San Ramon Was Named for a California Indian

By Beverly Lane

We know how communities in the San Ramon Valley came to be named. Alamo means cottonwood, Danville for Dan Inman. What about San Ramon itself? This name is the oldest of all and originated with an Indian vaquero who was baptized at Mission San Jose and named for Saint Raymond.

Spanish missionaries and explorers named areas and landmarks throughout California as they arrived beginning in 1769. Areas could have a series of names. In this valley, an 1824 map drawn by Padre Narciso Duran of Mission San Jose labelled the San Ramon Valley “El Injerto” (the grafted tree) after a well known oak and willow tree which had grown together.

Padre Narciso Duran’s 1924 map
Padre Narciso Duran’s 1924 map, Courtesy, the Bancroft Library
In the nineteenth century, naming an area for an Indian was rare, given the Spanish attitudes toward Indians as lower class workers. The explanation for the name Ramon came from a man who should have known, Jose Maria Amador, owner of the vast San Ramon Rancho which covered today’s San Ramon and much of Dublin.

In 1855 Amador presented testimony in a land case before the Northern District Court (LC322ND). He was 61 at the time and was sworn to tell the truth by the court. A retired soldier, he’d lived in the Dublin area on and off since 1826, formally receiving his Mexican rancho grant in 1834.

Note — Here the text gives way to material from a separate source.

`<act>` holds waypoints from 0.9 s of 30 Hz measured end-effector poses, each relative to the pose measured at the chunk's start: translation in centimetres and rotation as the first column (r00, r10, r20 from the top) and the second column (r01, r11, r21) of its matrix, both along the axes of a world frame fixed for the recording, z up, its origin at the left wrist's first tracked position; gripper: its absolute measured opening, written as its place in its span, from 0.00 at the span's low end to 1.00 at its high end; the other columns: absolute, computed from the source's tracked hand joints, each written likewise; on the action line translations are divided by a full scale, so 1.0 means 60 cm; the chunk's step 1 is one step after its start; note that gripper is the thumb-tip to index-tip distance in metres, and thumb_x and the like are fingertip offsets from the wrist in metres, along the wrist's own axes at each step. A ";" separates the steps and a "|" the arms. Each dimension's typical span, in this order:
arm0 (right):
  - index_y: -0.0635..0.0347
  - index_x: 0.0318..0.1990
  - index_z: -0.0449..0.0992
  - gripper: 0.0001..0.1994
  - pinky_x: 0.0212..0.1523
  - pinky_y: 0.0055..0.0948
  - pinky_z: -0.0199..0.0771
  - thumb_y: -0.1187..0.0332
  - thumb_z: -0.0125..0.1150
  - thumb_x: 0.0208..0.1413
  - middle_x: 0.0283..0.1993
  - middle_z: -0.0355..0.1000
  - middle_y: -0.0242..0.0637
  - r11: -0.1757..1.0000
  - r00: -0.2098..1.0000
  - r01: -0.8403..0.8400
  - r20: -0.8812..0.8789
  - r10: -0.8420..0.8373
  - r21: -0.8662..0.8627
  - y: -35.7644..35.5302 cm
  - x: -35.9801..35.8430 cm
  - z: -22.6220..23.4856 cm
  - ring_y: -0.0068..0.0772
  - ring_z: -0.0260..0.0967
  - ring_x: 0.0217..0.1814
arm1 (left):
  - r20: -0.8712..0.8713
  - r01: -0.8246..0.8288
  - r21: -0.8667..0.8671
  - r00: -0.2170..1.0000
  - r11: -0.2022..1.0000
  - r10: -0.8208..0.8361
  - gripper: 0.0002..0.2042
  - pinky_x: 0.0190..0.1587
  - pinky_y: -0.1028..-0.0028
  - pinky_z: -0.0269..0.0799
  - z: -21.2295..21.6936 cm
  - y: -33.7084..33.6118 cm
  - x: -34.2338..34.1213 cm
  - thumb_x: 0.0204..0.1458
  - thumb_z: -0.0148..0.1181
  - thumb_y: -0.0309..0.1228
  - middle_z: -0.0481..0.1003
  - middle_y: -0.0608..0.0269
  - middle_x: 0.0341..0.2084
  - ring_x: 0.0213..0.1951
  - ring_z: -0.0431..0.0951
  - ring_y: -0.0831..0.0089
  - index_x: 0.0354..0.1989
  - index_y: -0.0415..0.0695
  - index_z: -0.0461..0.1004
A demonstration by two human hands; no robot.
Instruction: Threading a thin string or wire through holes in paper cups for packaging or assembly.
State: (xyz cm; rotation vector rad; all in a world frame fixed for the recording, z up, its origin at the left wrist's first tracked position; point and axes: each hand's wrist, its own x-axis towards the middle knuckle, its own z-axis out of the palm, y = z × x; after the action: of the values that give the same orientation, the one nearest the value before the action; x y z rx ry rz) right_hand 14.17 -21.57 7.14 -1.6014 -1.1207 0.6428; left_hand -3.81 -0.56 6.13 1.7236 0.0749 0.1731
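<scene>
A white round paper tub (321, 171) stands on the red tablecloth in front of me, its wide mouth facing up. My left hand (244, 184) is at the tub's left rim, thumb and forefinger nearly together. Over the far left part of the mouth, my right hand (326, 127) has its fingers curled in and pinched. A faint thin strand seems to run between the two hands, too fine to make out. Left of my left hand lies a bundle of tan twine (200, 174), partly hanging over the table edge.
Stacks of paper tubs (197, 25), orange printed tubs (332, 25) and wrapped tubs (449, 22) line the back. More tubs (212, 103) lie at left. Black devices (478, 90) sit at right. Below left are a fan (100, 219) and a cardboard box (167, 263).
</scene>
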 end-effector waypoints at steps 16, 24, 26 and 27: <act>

Here is precisely what Amador said (in translation) when asked if the name Arroyo of Ramon (San Ramon Creek) was a well known landmark:

“It is. The name was given it by a Mayor Domo of the name of Ramon who had the care of some sheep there a long time ago. It was also called Arroyo del Injerto from the fact that there is a singular tree growing there which is an oak with a willow grafted on it.” Amador added that “San” was added later to conform to the practice of the time, creating San Ramon.

More information about Ramon has been documented by ethnohistorians studying the Mission San Jose birth, marriage and death registers; the Franciscan missionaries were meticulous record-keepers. Mission record studies were begun by ethnohistorian James Bennyhoff in the 1970s and continued by Randall Milliken in the 1980s. Milliken put his findings into an impressive computer program and wrote the classic book Time of Little Choice, The Disintegration of Tribal Culture in the San Francisco Bay Area 1769-1810.

Indians Preparing to Dance
Indians Preparing to Dance at Mission San Jose, 1806 By Langsdorff, Courtesy, the Bancroft Library

Recently Redlands University Professor John Sandos shared a mission record list which indicated that Ramon Nonato (baptized at age 6 in 1804, died in 1834) was probably the Indian vaquero for whom the San Ramon Valley was named. In the record his Indian name is written as “Usacse” and his tribe was the Souyen (Ohlone language group). This tribe was located in the Alamo and Tassajara Creek watersheds within the boundaries of today’s City of San Ramon.

After the Gold Rush, the small village of San Ramon had several names: Brewensville (for blacksmith Eli Brewen), Lynchville (for rancher William Lynch) and Limerick (for its many Irish settlers). In 1891, when the San Ramon Branch Line railroad ended nearby, the village was called San Ramon for good. And Ramon Nonato’s name lives on.

Sources:

Randall Milliken’s, A Time of Little Choice, The Disintegration of Tribal Culture in the San Francisco Bay Area 1769-1810, Menlo Park: Ballena Press, 1995.

————–, Spread sheet developed from mission baptism, marriage and death records at Missions Dolores, San Jose and Santa Clara

Land Case Number 322 Northern District Court, Jan. 13, 1855. Testimony from Jose Maria Amador regarding the origin of the name of Arroyo Ramon. Available at the Bancroft Library, UC Berkeley.